Degree constructions in Brazilian Portuguese and the translinguistic variation in the expression of comparative constructions
DOI:
https://doi.org/10.17851/2237-2083.30.4.2015-2042Keywords:
Semantics, Semantic Universals, Degree Modifiers, Comparative ClausesAbstract
The paper discusses the hypothesis of parameters for the expression of comparison and degree constructions discussing data from Brazilian Portuguese (BP). Beck et alii (2009) and Beck, Oda and Sugisaki (2004) propose three parameters: i) the language has degree predicates (DSP – Degree Structure Parameter); ii) the language has or does not have binding of degree variables in the syntax (DAP -Degree Abstraction Parameter); and iii) the language has a syntactic degree argument filled (DegPP – Degree Phrase Parameter).
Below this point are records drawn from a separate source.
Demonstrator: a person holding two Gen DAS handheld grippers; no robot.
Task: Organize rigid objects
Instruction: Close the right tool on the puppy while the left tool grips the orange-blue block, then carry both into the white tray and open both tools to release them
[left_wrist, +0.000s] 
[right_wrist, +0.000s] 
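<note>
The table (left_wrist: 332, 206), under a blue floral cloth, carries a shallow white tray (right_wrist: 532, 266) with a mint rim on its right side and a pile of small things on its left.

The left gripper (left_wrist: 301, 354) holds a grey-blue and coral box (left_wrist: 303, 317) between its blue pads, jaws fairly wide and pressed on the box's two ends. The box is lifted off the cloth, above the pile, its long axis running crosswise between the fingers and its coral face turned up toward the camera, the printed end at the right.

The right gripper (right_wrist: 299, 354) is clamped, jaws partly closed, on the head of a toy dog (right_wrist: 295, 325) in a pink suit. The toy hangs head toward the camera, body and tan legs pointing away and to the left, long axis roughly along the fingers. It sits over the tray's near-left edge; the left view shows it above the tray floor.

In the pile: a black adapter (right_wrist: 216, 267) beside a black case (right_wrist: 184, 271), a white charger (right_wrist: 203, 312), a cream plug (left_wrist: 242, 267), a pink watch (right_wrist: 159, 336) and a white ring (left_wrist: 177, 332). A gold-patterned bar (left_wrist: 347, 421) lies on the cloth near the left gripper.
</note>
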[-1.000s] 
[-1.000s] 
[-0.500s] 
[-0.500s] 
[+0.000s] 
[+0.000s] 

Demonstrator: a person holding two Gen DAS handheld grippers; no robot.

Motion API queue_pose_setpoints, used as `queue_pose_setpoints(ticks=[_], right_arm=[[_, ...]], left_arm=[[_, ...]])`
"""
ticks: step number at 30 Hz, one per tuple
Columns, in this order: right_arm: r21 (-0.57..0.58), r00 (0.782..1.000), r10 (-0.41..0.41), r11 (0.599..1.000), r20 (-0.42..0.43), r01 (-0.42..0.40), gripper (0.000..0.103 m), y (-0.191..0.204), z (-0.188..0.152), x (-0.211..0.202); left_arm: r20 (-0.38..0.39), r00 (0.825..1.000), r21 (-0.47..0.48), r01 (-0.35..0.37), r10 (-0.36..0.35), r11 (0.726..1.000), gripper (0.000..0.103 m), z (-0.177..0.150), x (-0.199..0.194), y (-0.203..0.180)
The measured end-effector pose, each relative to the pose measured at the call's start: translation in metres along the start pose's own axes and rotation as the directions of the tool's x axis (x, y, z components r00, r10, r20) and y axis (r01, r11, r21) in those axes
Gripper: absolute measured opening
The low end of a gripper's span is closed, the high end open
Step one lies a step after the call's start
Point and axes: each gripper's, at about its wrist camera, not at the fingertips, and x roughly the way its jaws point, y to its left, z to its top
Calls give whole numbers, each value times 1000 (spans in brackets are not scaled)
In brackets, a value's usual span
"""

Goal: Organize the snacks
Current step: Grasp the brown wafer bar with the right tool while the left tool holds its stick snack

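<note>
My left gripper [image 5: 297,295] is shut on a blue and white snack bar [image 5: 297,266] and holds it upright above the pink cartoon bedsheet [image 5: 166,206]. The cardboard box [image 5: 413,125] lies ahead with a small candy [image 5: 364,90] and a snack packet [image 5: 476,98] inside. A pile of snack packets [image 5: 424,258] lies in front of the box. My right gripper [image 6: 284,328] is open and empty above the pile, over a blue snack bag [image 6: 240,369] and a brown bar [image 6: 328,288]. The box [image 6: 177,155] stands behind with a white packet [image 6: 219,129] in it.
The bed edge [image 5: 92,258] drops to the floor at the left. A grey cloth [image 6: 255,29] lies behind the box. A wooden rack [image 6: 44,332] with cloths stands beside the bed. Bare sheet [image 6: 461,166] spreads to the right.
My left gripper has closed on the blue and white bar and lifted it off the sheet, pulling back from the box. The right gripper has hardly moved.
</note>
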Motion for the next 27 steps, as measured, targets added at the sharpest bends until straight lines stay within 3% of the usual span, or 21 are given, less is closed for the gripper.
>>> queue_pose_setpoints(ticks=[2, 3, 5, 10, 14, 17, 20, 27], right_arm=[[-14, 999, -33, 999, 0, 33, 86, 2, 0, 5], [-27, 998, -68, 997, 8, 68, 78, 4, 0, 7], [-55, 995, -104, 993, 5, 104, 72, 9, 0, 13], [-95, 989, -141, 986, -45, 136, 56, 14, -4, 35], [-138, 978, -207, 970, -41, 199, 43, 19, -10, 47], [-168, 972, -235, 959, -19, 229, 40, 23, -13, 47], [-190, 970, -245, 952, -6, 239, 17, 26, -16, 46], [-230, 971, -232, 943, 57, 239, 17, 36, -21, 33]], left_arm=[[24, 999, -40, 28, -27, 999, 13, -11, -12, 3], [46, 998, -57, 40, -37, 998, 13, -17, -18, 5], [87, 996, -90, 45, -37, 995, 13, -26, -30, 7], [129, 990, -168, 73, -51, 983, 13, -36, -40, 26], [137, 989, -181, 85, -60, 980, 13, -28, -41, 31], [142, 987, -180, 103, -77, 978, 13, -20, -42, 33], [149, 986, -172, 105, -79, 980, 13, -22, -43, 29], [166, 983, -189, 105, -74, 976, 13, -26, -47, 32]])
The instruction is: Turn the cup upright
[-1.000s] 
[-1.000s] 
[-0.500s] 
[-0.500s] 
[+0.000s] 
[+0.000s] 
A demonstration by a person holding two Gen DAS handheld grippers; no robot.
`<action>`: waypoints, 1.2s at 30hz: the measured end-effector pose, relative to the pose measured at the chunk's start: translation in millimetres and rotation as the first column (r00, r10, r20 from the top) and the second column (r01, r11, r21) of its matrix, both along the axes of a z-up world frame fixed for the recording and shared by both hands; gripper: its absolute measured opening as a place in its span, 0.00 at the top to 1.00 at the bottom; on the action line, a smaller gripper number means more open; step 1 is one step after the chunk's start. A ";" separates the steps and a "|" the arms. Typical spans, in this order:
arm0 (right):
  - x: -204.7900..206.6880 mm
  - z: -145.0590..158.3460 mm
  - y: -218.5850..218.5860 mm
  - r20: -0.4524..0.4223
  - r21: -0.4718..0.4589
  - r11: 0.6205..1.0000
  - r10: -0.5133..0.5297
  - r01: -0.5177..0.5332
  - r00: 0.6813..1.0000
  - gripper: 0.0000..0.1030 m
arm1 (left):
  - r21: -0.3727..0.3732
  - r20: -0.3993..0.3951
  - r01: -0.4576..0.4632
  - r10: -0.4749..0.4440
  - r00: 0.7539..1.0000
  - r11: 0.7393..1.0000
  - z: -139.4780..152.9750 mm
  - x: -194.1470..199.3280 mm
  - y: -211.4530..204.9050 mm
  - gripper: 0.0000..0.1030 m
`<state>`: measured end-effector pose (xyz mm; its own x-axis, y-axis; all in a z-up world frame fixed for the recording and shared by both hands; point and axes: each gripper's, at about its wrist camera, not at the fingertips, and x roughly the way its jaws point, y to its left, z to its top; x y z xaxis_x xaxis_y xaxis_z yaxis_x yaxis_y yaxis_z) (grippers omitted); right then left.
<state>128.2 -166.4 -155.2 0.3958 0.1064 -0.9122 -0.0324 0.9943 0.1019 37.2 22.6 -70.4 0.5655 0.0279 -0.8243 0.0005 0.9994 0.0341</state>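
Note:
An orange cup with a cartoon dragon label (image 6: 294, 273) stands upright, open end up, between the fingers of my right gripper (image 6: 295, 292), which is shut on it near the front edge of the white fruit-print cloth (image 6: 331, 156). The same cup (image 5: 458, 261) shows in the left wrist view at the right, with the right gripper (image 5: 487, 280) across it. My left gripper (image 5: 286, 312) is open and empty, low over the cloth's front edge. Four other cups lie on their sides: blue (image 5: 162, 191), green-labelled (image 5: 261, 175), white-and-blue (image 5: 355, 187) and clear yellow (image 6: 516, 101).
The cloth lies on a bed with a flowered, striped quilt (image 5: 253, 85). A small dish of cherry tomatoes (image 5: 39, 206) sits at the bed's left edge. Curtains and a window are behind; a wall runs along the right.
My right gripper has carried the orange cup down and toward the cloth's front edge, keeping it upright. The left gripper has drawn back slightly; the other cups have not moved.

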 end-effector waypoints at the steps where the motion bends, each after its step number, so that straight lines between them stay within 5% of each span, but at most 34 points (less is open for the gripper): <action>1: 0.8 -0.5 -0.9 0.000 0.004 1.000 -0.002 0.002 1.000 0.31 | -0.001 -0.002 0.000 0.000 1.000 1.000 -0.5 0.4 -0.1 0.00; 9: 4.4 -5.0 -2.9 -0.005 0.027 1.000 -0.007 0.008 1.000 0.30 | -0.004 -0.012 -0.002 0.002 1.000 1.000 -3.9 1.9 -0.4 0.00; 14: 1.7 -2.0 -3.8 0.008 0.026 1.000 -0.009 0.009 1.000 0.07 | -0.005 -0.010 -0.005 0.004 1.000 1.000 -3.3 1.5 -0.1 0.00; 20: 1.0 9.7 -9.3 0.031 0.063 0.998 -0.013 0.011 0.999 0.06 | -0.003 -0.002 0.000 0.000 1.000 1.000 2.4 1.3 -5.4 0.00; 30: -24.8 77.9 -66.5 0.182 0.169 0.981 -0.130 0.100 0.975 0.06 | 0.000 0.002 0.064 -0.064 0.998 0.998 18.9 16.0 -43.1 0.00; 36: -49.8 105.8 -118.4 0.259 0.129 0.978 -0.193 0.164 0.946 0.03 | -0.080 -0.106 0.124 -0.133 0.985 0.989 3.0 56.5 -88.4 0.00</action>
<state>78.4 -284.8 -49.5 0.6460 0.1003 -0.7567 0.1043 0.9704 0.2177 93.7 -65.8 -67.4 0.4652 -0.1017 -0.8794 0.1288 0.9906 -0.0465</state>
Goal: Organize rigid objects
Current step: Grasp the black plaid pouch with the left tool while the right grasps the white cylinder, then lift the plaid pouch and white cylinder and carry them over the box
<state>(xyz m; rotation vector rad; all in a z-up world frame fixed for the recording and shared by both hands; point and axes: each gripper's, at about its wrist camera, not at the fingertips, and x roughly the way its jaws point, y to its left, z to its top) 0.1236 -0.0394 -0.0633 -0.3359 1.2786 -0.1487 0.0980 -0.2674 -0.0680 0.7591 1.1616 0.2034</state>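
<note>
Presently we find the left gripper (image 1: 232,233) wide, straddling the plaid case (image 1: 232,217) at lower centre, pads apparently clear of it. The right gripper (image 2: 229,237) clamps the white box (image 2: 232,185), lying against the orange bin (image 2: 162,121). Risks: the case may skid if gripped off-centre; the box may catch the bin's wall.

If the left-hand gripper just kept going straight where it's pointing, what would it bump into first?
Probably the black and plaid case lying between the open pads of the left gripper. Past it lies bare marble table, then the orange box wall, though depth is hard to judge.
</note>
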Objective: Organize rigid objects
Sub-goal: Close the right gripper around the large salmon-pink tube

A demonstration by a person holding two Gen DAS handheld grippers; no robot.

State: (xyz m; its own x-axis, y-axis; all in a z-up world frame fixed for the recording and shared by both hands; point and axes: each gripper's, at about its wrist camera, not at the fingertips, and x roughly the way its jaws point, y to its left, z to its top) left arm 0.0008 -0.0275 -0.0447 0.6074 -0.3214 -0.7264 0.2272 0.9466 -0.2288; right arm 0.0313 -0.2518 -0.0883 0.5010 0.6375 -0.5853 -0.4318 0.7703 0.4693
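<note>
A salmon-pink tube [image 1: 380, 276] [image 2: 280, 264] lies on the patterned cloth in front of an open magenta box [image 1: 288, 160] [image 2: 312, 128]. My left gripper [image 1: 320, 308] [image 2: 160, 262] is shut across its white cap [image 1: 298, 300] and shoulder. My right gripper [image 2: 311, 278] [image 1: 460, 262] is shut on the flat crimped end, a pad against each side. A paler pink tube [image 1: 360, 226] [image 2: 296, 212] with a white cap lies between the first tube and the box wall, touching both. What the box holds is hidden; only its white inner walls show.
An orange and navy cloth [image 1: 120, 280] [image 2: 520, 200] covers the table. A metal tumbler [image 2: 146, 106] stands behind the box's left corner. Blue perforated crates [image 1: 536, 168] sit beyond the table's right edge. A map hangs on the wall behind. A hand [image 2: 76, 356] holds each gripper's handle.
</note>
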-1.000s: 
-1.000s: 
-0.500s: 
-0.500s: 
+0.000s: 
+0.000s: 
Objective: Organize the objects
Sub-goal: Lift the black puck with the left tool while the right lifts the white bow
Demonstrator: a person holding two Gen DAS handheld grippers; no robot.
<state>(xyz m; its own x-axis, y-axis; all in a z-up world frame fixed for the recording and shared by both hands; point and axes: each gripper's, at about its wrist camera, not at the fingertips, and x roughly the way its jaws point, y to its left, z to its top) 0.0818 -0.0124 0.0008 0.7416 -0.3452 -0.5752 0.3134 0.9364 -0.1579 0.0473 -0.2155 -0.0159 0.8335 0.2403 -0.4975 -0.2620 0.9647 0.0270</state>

Languages with negative setting in the DSP do not show any degree construction at all, especially comparative constructions with an expression like “more”. The DAP explains structures with binding of degree variables in the syntax, like comparative clauses with scope ambiguities. At last, there is the impossibility of filling the syntactic degree argument of gradable adjectives with measure phrases (cf. *2 metros alto/2 meters tall). This fact is explained by a negative setting in the DegPP. It is shown that BP receives positive setting in the first ones but negative setting in the last. It is also discussed degree interrogatives and measure phrases like 2 metros de altura “2 meters of height”. The paper concludes that these structures should be better discussed to understand their place in the degree parameter hypothesis.